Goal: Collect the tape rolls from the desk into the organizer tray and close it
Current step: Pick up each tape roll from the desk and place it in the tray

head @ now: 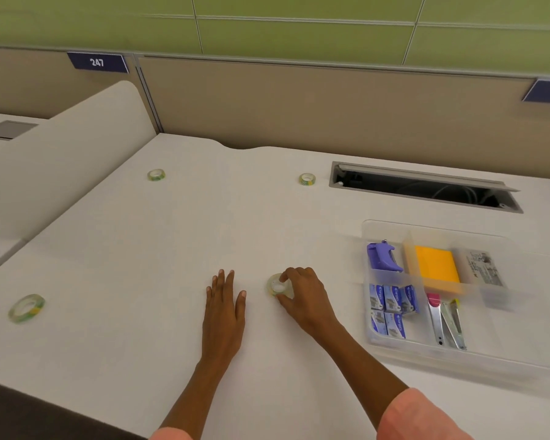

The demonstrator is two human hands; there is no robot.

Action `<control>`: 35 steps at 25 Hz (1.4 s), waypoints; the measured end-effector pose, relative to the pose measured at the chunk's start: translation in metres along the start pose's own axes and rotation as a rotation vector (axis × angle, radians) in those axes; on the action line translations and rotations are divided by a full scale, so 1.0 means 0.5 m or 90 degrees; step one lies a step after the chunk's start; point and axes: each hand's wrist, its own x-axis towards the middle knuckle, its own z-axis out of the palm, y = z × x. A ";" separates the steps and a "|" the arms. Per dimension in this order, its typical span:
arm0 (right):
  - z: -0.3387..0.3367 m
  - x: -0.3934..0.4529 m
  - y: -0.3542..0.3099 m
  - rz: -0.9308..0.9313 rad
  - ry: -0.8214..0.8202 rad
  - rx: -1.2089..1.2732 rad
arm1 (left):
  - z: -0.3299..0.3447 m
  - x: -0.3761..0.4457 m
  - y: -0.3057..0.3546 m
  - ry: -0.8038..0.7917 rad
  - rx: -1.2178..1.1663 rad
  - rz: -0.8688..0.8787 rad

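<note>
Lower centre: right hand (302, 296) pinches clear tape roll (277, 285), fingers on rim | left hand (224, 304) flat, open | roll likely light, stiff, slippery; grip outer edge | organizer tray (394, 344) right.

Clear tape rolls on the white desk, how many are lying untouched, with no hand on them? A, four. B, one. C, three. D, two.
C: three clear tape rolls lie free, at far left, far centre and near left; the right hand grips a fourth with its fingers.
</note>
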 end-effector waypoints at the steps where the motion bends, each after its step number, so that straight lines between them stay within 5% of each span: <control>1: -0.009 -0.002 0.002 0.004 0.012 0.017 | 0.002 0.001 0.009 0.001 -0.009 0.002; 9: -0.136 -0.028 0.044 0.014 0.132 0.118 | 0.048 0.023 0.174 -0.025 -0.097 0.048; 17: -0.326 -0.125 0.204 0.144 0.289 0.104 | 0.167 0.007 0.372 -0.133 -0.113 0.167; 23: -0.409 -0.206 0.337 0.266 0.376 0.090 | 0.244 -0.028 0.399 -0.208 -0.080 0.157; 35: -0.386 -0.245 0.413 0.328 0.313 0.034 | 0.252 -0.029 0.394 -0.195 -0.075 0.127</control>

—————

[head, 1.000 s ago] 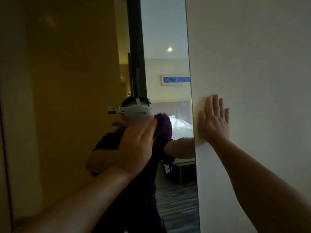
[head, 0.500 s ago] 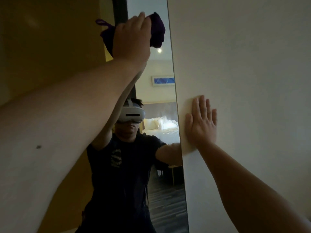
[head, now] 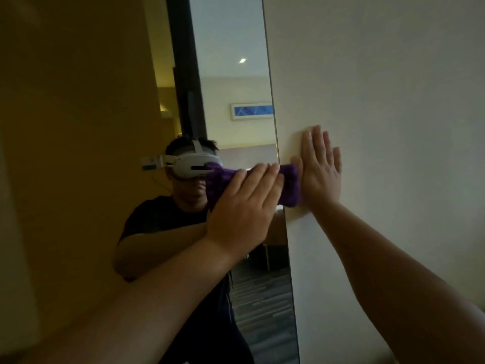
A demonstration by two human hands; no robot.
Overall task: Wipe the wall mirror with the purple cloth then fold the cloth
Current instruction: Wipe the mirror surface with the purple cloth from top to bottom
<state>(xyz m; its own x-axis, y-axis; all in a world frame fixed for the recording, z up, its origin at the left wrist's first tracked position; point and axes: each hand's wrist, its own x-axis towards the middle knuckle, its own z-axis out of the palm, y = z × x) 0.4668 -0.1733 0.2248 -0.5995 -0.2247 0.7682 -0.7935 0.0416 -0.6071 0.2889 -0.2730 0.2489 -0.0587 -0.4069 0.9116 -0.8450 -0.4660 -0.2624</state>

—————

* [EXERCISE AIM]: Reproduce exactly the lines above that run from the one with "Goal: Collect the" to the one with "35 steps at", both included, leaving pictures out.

* [SOLUTION FOR THIS PROBLEM]:
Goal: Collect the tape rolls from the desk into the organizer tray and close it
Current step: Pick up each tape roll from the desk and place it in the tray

head @ now: 

The demonstrator is two human hands; there is no robot.

Action `<control>`: 35 steps at 25 Hz (1.4 s), waypoints; the measured end-effector pose, relative to the pose measured at the chunk's start: translation in metres along the start pose's own axes and rotation as a rotation vector (axis × angle, radians) in those axes; on the action line translations and rotations are divided by a full scale, so 1.0 means 0.5 m or 90 degrees; step one lies a step after the chunk's start; point and axes: each hand's wrist, its own x-axis towards the middle knuckle, its own z-axis out of the palm, y = z × x. A ";" separates the steps and a "|" the arms. Per dimension in this order, its typical span:

The answer has now been finished.